### THE PROBLEM
Would you please return only the lines from the one with "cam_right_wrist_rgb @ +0" through the last line of the records below, leaving the pictures out?

### SOURCE RECORDS
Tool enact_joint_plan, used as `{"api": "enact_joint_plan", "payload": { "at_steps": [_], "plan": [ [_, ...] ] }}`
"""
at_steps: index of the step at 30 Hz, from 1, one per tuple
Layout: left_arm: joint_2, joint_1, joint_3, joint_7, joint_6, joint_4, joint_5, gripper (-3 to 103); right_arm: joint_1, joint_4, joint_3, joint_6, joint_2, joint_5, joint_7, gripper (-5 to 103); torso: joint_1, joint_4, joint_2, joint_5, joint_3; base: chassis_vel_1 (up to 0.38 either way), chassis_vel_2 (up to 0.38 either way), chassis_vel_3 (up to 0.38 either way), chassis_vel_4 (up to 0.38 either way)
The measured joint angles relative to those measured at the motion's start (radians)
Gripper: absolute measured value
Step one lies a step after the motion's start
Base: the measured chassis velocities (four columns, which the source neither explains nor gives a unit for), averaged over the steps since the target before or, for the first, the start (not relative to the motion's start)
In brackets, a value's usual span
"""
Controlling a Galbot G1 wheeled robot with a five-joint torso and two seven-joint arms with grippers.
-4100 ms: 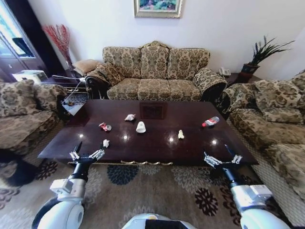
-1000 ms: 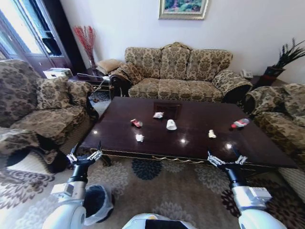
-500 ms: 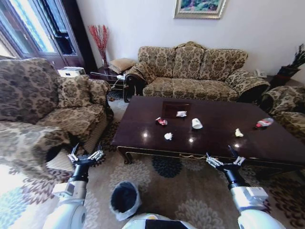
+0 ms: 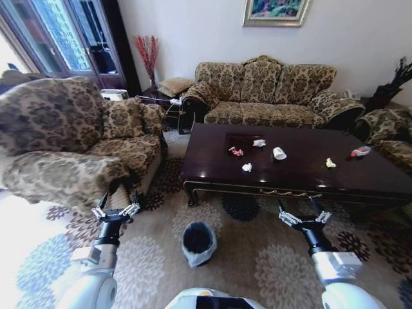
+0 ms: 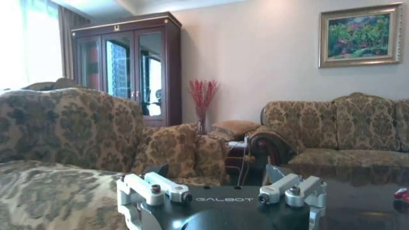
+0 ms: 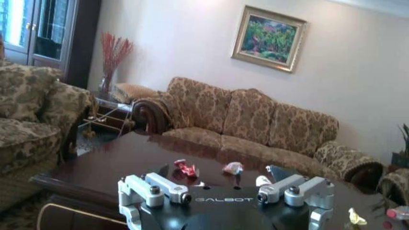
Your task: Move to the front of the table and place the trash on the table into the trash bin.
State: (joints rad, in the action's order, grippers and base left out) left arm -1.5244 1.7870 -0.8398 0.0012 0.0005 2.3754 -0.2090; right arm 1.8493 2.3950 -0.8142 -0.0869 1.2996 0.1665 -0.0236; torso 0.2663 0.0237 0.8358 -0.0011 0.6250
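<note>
Table [image 4: 302, 177]: dark glossy wood, seen ahead and to the right in the head view; its far right end is cut off at the frame edge.

Trash: six scraps are scattered on the tabletop — a red-and-white wrapper [image 4: 236, 152], a pale wrapper [image 4: 259, 143], a white cup [image 4: 279, 153] on its side, crumpled white paper [image 4: 247, 167], a small pale scrap [image 4: 330, 163], and a red-labelled bottle [image 4: 360, 152] near the right end. Details are too small to make out. In the right wrist view the red wrapper [image 6: 187, 168] and pale wrapper [image 6: 233, 167] are seen closer; the cup is partly hidden behind the fingers.

Trash bin [image 4: 197, 243]: black, white-lined, stood on the carpet in front of the table's left corner, between the arms.

Left gripper [image 4: 116, 209]: fingers spread, nothing held, over the carpet beside the armchair [image 4: 64, 145].

Right gripper [image 4: 302, 217]: fingers spread, nothing held, before the table's front edge.
</note>
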Motion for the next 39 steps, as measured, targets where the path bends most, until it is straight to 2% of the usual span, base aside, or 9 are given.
{"api": "enact_joint_plan", "payload": {
  "at_steps": [9,18,39],
  "plan": [
    [-0.001,-0.001,0.001,0.001,0.0,0.0,0.0,100,-0.001,0.0,-0.001,0.0,0.0,0.0,-0.001,100,0.002,0.0001,-0.001,0.002,0.001,0.039,-0.013,-0.029,-0.005],
    [0.0,-0.001,0.0,0.001,0.0,0.0,0.0,100,0.0,0.0,-0.001,0.0,0.0,0.0,-0.001,100,0.001,-0.0001,-0.001,0.0005,0.0,-0.033,0.0,0.033,-0.002],
    [0.0,-0.001,0.0,0.0,0.0,0.0,0.0,100,0.0,0.0,0.0,0.0,0.0,0.001,-0.001,100,0.001,-0.0001,-0.001,0.0012,0.001,0.0,0.0,0.0,0.0]
  ]
}}
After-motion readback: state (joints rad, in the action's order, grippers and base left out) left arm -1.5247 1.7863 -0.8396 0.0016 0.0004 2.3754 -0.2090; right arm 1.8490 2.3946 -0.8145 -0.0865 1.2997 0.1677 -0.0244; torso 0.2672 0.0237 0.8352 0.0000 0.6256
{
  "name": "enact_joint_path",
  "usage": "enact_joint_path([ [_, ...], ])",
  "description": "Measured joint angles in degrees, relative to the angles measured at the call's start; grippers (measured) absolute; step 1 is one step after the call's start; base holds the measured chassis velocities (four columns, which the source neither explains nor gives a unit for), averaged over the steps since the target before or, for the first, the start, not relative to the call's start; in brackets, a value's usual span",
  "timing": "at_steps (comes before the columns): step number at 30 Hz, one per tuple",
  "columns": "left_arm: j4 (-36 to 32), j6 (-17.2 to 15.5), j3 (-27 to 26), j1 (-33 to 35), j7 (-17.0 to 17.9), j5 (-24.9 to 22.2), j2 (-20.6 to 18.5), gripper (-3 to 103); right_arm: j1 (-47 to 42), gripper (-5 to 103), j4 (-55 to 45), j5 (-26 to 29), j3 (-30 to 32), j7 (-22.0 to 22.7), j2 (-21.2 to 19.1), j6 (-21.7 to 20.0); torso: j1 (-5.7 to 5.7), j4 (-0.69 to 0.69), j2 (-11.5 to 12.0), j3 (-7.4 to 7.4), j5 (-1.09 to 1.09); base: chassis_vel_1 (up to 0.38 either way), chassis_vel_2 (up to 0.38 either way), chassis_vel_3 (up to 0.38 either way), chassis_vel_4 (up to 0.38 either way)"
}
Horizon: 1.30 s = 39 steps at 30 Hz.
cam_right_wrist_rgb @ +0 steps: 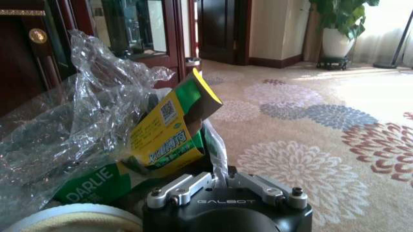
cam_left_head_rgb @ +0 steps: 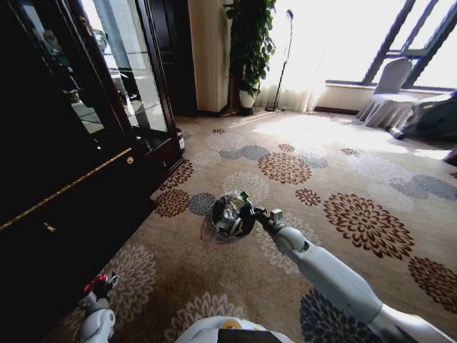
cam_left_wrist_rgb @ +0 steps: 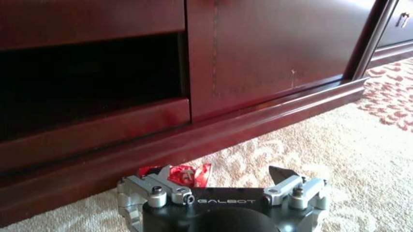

### REPLY
cam_right_wrist_rgb @ +0 steps: 
cam_left_head_rgb @ +0 steps: 
cam_left_wrist_rgb @ +0 steps: 

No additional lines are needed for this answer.